> _Brief_:
In the entries below, find each line where the word "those" appears and give only the total count of such lines.

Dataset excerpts

---+---

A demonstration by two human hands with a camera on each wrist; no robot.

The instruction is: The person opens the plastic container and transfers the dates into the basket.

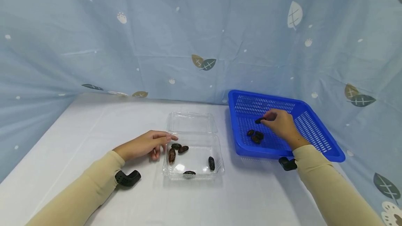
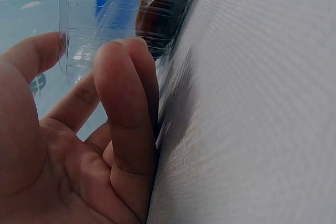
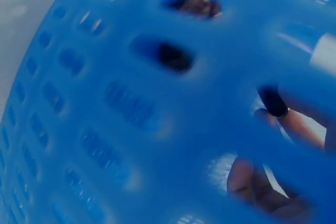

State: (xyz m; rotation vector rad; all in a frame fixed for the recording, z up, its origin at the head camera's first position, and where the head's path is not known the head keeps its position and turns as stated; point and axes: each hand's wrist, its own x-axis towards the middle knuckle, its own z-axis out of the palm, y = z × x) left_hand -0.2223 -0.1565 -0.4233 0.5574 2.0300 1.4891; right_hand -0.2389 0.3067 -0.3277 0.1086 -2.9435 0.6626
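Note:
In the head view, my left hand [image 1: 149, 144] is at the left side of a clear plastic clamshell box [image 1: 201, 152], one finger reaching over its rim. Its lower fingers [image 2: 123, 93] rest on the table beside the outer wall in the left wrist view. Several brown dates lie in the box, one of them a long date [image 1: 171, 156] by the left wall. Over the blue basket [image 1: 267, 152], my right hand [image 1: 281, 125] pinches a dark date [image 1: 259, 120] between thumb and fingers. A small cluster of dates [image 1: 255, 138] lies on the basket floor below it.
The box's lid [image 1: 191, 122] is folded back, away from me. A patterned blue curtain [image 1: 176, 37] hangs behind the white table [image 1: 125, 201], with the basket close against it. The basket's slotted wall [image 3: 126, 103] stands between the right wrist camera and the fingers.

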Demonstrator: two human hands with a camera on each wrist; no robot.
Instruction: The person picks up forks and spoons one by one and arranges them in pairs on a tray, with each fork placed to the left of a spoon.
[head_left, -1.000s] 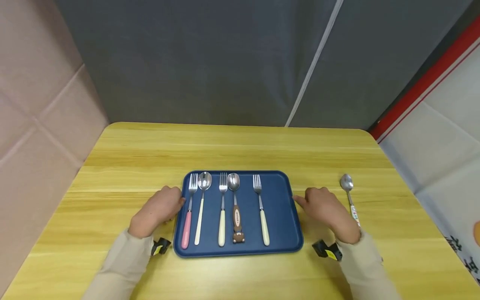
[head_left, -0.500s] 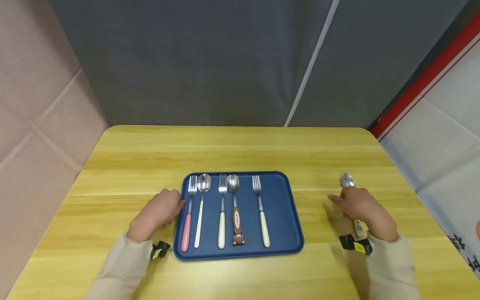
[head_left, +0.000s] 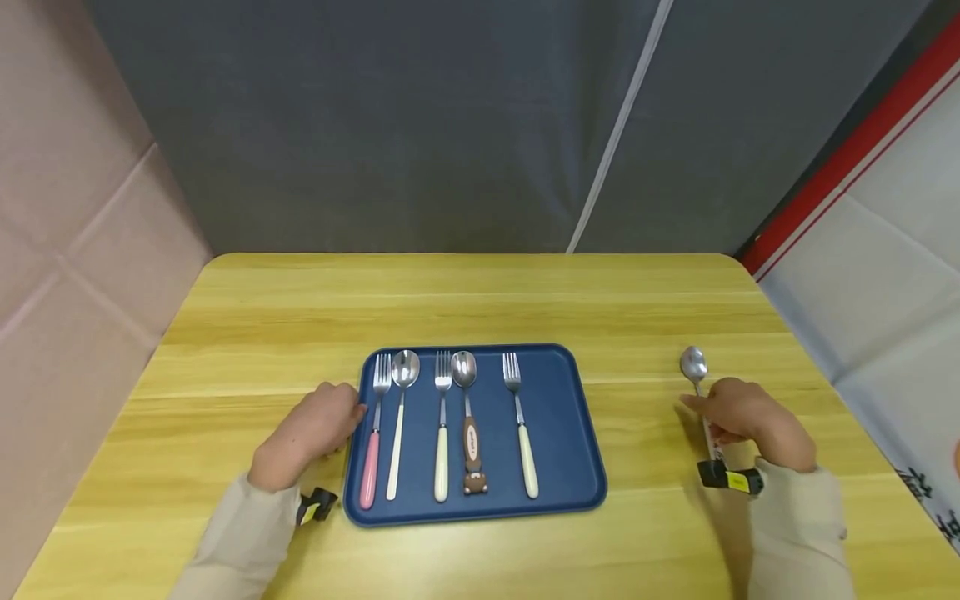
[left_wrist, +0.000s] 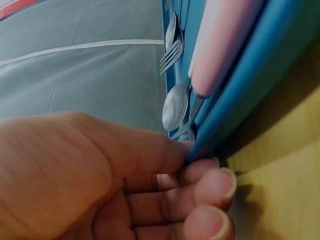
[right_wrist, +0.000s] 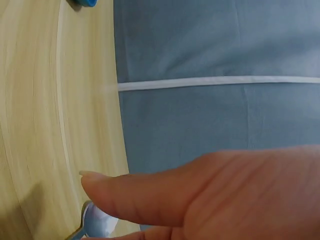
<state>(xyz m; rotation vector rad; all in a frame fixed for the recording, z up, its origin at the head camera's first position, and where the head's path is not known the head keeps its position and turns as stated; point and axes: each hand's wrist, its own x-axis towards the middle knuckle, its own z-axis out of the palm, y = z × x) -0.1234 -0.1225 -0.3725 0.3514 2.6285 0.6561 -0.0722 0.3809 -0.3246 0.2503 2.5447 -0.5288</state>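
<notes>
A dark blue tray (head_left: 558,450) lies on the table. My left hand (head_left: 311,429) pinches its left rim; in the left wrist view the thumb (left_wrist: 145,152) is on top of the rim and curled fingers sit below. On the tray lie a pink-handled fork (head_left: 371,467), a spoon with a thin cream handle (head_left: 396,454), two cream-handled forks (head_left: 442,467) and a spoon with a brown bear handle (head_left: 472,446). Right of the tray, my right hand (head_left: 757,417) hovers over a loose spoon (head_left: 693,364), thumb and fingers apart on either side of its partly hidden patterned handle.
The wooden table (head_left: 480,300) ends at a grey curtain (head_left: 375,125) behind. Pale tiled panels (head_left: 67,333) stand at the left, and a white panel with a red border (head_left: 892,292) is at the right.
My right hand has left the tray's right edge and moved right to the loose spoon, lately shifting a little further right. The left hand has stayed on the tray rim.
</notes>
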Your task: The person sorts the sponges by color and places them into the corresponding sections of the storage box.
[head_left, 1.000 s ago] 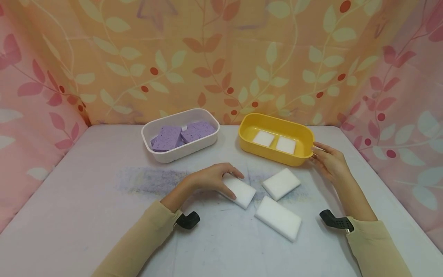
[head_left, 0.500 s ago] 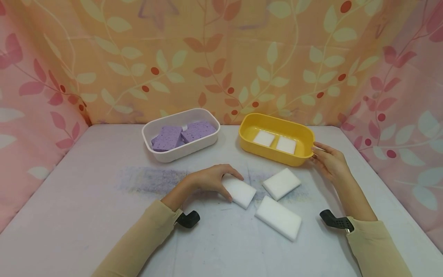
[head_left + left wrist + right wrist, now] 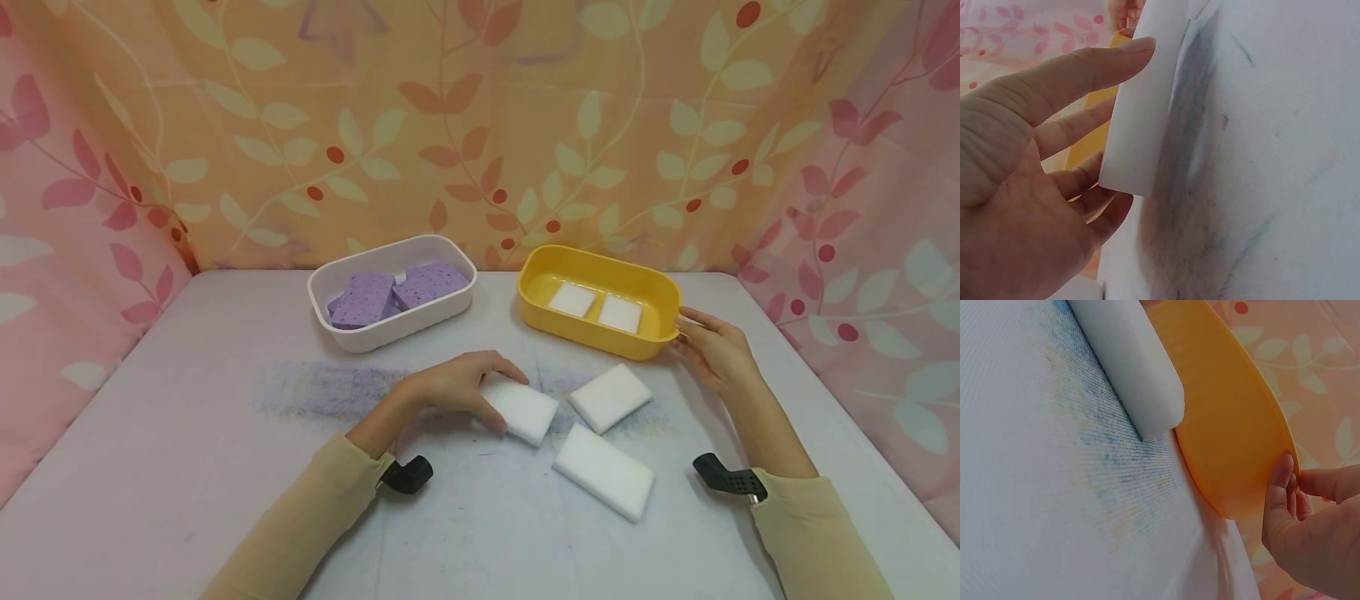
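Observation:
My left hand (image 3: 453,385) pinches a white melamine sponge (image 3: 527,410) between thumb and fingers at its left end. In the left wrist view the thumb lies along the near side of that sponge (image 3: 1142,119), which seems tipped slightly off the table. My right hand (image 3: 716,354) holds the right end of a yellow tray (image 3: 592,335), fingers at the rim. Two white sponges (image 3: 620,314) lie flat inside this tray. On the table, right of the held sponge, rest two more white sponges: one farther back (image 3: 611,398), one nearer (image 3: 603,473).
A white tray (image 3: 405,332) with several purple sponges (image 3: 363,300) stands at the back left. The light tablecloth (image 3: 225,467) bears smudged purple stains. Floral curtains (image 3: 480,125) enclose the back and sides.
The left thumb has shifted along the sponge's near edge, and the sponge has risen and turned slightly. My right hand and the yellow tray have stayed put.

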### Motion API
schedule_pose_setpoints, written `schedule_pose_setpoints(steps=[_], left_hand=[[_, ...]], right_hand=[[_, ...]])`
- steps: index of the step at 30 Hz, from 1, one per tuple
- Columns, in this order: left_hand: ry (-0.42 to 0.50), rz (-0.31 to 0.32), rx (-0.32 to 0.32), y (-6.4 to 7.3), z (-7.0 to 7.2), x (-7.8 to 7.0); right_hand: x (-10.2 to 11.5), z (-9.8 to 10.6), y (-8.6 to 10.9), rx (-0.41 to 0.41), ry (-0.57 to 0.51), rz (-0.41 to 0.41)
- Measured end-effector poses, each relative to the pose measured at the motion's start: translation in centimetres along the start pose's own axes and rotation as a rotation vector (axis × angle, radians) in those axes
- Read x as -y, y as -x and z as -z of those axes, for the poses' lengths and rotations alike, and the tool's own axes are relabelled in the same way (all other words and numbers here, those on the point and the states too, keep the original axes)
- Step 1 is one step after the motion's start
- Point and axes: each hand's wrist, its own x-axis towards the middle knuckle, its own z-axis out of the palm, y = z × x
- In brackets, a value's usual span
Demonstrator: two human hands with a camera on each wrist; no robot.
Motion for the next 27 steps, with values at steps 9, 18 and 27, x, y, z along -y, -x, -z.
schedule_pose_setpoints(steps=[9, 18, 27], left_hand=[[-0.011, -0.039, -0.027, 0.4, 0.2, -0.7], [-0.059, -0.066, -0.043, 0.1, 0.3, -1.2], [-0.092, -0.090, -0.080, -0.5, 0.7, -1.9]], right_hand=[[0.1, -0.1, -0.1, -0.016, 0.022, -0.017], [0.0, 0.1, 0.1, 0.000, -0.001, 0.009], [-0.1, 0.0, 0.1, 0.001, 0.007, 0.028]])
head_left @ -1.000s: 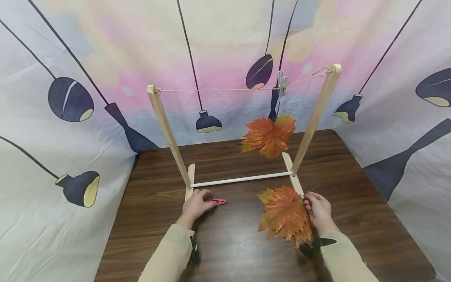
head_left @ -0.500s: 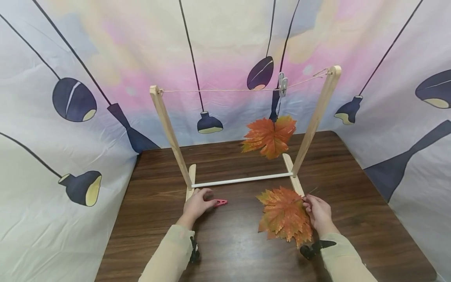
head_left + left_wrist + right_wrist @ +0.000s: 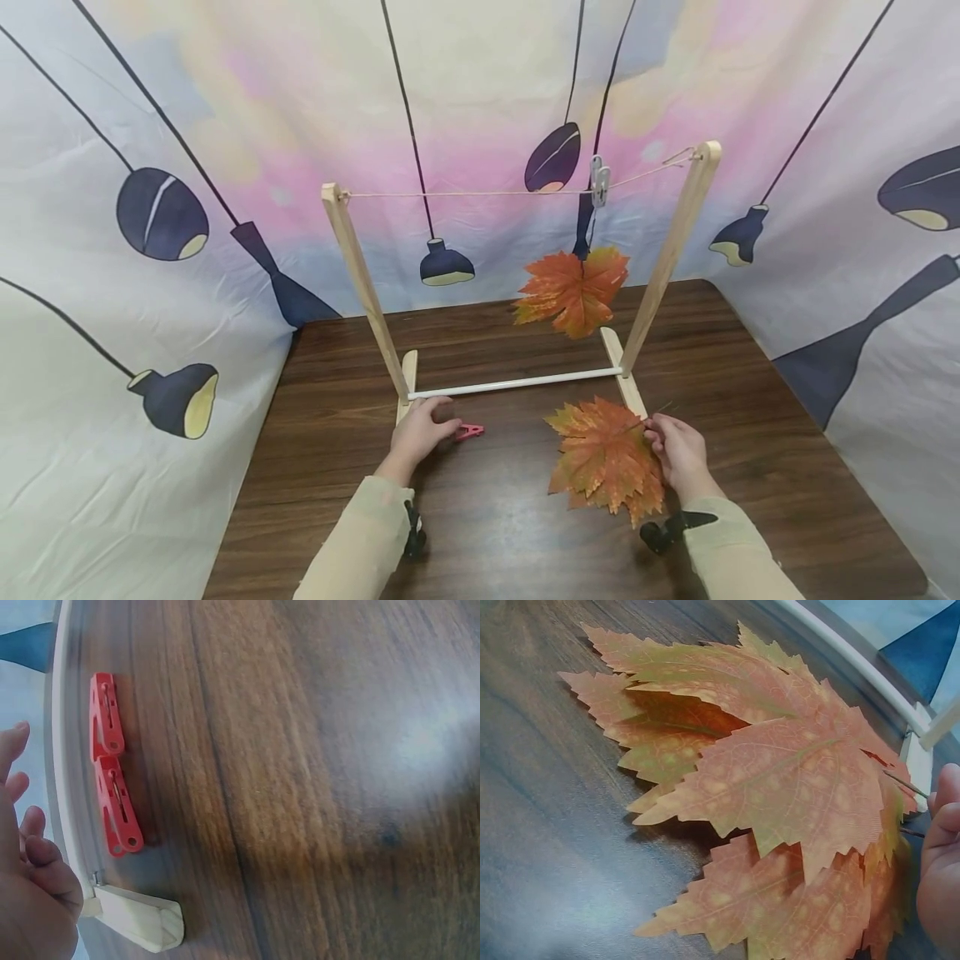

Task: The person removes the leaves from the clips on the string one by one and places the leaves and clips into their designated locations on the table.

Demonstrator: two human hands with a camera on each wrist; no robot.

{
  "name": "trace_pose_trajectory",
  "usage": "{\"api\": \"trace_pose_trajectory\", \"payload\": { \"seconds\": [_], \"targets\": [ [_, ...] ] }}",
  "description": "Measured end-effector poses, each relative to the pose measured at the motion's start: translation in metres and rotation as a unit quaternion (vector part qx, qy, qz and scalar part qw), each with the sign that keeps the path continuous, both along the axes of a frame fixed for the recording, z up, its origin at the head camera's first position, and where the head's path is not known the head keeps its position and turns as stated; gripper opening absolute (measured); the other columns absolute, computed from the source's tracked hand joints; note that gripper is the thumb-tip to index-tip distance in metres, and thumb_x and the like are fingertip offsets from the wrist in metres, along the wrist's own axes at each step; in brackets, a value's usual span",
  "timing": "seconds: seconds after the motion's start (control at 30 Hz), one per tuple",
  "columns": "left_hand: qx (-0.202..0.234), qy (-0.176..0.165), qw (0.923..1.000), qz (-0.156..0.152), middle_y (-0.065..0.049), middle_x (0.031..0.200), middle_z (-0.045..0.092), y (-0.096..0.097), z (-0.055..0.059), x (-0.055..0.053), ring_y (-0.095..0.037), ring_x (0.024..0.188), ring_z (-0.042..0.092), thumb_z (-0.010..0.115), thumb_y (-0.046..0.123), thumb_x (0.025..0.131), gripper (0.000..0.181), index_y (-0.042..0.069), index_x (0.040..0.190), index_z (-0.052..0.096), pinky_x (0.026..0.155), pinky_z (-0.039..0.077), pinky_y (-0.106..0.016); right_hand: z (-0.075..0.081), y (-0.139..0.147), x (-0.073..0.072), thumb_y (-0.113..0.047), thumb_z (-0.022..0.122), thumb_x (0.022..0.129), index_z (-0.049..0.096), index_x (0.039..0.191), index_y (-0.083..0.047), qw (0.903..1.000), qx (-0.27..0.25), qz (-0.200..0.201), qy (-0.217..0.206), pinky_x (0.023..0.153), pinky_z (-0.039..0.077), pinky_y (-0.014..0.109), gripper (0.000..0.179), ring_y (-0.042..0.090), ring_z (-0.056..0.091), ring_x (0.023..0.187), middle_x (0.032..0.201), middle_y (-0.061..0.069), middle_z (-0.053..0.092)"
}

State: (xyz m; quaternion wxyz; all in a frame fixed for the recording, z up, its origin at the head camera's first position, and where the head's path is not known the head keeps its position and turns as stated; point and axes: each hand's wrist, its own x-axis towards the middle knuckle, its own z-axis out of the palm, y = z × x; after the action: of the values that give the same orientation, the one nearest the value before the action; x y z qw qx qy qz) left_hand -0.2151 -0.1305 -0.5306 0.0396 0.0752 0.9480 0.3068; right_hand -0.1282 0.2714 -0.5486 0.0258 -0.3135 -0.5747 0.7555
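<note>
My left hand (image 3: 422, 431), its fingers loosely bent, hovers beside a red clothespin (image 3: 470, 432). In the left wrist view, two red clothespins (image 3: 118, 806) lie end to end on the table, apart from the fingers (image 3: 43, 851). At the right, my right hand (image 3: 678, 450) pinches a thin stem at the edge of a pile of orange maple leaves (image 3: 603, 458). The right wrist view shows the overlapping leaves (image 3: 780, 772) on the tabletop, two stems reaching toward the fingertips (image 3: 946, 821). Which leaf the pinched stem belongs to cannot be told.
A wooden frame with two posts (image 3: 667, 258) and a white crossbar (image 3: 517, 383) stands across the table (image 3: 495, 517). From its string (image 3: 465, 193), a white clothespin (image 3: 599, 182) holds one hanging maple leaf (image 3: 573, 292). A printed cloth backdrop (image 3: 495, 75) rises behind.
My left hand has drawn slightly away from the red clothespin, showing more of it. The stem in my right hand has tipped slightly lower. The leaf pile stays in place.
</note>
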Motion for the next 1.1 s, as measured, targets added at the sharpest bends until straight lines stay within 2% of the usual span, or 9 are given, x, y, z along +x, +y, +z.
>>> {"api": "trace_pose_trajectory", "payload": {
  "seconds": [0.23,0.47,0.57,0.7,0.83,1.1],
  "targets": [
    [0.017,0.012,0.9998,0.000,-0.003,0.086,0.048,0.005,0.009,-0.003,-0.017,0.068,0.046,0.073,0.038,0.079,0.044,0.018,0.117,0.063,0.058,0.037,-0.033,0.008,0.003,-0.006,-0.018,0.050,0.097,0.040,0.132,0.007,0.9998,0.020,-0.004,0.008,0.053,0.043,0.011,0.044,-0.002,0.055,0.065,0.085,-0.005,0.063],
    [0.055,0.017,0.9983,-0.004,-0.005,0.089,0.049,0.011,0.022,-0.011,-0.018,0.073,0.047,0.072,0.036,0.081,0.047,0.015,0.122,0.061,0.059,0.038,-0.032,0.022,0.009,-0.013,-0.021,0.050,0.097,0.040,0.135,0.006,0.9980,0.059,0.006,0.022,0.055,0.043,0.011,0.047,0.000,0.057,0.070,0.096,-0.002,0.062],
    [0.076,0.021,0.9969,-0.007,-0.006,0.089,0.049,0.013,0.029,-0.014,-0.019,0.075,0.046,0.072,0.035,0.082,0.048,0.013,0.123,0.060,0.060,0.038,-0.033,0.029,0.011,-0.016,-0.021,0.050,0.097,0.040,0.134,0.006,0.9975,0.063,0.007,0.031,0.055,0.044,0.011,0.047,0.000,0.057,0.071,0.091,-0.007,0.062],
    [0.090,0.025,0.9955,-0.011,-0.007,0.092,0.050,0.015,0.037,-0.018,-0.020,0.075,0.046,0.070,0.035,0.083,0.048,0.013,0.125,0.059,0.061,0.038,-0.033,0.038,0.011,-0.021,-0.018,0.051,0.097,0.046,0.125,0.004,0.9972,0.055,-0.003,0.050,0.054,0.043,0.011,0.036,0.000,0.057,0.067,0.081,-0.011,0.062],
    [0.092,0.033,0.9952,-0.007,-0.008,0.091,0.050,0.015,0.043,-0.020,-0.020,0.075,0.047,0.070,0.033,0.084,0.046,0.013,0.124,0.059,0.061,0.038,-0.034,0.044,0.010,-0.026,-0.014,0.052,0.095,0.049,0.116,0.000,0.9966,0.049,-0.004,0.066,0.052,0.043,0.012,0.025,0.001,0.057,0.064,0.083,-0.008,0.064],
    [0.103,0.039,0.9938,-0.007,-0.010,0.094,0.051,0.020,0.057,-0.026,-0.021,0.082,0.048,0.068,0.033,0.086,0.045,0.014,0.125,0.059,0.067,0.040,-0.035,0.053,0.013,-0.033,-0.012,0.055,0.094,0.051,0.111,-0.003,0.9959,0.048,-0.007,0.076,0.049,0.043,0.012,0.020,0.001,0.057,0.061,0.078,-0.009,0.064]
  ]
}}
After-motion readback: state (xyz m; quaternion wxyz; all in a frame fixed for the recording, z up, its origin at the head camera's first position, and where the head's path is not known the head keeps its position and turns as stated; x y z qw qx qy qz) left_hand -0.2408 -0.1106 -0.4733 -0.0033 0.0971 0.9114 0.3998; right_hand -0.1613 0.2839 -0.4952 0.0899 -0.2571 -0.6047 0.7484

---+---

> _Reply_:
2